"kubectl" not connecting to aws EKS cluster from my local windows workstation

Question

I am trying to setup aws EKS cluster and want to connect that cluster from my local windows workstation. Not able to connect that. Here are the steps I did;

1. Create a aws service role (aws console -> IAM -> Roles -> click "Create role" -> Select AWS service role "EKS" -> give role name "eks-role-1"
2. Create another user in IAM named "eks" for programmatic access. this will help me to connect my EKS cluster from my local windows workstation. Policy I added into it is "AmazonEKSClusterPolicy", "AmazonEKSWorkerNodePolicy", "AmazonEKSServicePolicy", "AmazonEKS_CNI_Policy".
3. Next EKS cluster has been created with roleARN, which has been created in Step#1. Finally EKS cluster has been created in aws console.
4. In my local windows workstation, i have download "kubectl.exe" & "aws-iam-authenticator.exe" and did aws configure using accesskey and token from step#2 for the user "eks". After configuring "~/.kube/config"; i ran below command and get error like this:

---

Command:kubectl.exe get svc

---

output:
could not get token: NoCredentialProviders: no valid providers in chain. Deprecated.
        For verbose messaging see aws.Config.CredentialsChainVerboseErrors
could not get token: NoCredentialProviders: no valid providers in chain. Deprecated.
        For verbose messaging see aws.Config.CredentialsChainVerboseErrors
could not get token: NoCredentialProviders: no valid providers in chain. Deprecated.
        For verbose messaging see aws.Config.CredentialsChainVerboseErrors
could not get token: NoCredentialProviders: no valid providers in chain. Deprecated.
        For verbose messaging see aws.Config.CredentialsChainVerboseErrors
could not get token: NoCredentialProviders: no valid providers in chain. Deprecated.
        For verbose messaging see aws.Config.CredentialsChainVerboseErrors
Unable to connect to the server: getting credentials: exec: exit status 1

---

Not sure what wrong setup here. Can someone pls help? I know some of the places its saying you have to use same aws user to connect cluster (EKS). But how can i get accesskey and token for aws assign-role (step#2: eks-role-1)?

Answer 1

Adding another option.

Instead of working with aws-iam-authenticator you can change the command to aws and replace the args as below:

- name: my-cluster
  user:
    exec:
      apiVersion: client.authentication.k8s.io/v1alpha1
      args: #<--- Change the args
      - --region
      - <YOUR_REGION>
      - eks
      - get-token
      - --cluster-name
      - my-cluster
      command: aws #<--- Change to command to aws
      env:
      - name: AWS_PROFILE
        value: <YOUR_PROFILE_HERE>

Answer 2

For people got into this, may be you provision eks with profile.

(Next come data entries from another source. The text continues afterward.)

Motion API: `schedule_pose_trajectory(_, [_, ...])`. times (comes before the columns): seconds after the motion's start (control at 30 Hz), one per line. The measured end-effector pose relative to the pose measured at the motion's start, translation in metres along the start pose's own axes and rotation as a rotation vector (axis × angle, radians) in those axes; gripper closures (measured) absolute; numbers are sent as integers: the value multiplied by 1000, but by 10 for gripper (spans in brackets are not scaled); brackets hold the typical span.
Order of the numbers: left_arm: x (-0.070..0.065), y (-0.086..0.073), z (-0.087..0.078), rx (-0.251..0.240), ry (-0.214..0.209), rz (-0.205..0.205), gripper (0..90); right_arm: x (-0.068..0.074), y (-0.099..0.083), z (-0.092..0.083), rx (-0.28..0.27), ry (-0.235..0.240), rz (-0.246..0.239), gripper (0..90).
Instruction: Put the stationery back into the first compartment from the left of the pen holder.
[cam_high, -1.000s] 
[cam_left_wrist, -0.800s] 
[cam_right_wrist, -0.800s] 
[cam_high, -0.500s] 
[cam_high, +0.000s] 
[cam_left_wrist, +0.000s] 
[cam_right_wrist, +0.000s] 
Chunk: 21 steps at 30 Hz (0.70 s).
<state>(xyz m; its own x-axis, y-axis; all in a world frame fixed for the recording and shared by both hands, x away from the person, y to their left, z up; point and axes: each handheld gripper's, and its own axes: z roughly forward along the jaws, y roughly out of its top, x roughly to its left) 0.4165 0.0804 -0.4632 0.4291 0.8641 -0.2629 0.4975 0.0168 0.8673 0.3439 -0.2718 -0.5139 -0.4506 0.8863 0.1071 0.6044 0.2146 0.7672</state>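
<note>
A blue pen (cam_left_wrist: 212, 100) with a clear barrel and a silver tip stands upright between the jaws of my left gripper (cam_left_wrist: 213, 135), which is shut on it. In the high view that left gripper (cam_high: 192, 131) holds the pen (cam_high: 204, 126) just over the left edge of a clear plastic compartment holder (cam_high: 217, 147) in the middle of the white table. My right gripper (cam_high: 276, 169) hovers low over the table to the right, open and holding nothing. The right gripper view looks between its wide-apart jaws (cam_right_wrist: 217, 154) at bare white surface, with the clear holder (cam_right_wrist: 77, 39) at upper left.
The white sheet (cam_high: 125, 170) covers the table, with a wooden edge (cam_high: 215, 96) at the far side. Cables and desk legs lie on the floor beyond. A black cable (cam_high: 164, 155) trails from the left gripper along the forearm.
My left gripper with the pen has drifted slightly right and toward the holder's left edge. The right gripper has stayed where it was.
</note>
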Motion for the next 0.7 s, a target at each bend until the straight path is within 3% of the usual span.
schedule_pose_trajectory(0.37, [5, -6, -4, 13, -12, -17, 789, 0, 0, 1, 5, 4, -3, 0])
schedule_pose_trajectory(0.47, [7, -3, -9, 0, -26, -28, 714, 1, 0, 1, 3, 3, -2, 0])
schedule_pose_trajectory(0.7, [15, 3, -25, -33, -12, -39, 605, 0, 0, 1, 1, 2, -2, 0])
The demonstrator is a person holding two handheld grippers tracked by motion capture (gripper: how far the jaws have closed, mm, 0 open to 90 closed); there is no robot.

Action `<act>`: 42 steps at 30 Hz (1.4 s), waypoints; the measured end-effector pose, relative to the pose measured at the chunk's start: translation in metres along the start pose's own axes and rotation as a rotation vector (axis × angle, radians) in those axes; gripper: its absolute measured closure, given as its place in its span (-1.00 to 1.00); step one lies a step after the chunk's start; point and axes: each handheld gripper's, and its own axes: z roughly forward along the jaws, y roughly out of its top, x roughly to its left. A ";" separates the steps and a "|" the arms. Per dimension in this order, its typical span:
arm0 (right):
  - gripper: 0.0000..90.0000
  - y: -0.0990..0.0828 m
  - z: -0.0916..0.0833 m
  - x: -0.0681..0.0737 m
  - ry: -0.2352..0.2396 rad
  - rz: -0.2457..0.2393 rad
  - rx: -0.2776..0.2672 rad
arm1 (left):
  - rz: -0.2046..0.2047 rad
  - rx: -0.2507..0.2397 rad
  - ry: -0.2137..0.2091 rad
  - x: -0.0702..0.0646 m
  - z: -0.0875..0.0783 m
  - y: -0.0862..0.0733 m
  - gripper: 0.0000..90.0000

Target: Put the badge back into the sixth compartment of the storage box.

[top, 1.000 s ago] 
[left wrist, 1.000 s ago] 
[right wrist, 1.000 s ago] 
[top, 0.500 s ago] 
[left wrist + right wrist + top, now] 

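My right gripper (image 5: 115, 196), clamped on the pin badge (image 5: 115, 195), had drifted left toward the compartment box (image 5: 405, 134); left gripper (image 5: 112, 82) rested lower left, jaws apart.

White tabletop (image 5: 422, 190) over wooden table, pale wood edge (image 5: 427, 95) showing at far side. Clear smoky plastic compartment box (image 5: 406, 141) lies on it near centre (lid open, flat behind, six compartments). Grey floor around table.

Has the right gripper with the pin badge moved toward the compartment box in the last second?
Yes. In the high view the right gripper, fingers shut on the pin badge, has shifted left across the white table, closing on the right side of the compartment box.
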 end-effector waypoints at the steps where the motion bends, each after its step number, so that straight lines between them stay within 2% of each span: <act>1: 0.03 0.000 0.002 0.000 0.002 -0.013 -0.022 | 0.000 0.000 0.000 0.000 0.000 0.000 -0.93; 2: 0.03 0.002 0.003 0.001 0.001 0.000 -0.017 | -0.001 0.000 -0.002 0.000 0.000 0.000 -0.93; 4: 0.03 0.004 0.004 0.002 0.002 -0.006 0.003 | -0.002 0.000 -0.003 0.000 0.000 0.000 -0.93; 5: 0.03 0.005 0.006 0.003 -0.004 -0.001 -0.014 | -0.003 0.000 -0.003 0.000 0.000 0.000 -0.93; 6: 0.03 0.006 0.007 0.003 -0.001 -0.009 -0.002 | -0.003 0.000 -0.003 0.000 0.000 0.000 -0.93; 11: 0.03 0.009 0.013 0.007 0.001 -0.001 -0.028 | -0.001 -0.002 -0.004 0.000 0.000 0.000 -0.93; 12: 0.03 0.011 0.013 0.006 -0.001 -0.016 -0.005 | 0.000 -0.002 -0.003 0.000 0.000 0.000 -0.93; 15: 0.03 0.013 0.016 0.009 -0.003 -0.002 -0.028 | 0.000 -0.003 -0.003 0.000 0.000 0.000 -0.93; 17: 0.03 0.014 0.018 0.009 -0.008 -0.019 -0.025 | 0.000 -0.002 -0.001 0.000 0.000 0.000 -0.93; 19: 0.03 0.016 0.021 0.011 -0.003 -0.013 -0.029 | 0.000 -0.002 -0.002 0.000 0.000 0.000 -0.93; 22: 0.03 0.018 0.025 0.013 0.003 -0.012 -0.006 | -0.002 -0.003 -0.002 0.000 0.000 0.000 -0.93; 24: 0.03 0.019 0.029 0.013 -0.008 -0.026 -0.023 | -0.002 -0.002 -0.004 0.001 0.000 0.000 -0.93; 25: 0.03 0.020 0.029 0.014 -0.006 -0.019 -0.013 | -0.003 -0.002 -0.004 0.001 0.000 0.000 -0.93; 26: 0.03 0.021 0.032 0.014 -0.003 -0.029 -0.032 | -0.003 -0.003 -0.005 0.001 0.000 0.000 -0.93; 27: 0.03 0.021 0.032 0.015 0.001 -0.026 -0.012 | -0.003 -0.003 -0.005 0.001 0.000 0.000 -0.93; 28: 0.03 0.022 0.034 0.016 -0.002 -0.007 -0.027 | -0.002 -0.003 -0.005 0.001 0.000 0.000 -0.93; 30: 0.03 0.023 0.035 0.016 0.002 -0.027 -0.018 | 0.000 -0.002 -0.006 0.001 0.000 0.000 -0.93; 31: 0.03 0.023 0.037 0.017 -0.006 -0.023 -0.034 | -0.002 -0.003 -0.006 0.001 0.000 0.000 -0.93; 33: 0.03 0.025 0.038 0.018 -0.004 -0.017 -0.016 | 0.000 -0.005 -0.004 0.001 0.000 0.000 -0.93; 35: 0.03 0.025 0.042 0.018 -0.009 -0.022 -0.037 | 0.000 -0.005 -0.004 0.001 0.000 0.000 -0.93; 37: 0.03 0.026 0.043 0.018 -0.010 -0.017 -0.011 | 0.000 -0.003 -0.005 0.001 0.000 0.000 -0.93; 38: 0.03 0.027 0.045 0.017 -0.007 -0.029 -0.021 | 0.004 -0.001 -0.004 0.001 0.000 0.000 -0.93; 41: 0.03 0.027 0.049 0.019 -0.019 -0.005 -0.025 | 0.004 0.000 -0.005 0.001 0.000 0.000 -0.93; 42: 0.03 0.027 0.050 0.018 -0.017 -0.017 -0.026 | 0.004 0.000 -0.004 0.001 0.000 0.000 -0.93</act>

EKS does not add profile inside kubeconfig.

Solution:

1. export AWS credential

$ export AWS_ACCESS_KEY_ID=xxxxxxxxxxxxx
$ export AWS_SECRET_ACCESS_KEY=ssssssssss

2. If you've already config AWS credential. Try export AWS_PROFILE

$ export AWS_PROFILE=ppppp

3. Similar to 2, but you just need to do one time. Edit your kubeconfig

users:
- name: eks # This depends on your config.
  user:
    exec:
      apiVersion: client.authentication.k8s.io/v1alpha1
      command: aws-iam-authenticator
      args:
        - "token"
        - "-i"
        - "general"
      env:
        - name: AWS_PROFILE
          value: "<YOUR_PROFILE_HERE>" #

Answer 3

I think i got the answer for this issue; want to write down here so people will be benefit out of it. When you first time creating EKS cluster; check from which you are (check your aws web console user setting) creating. Even you are creating from CFN script, also assign different role to create the cluster. You have to get CLI access for the user to start access your cluster from kubectl tool. Once you get first time access (that user will have admin access by default); you may need to add another IAM user into cluster admin (or other role) using congifMap; then only you can switch or use alternative IAM user to access cluster from kubectl command line.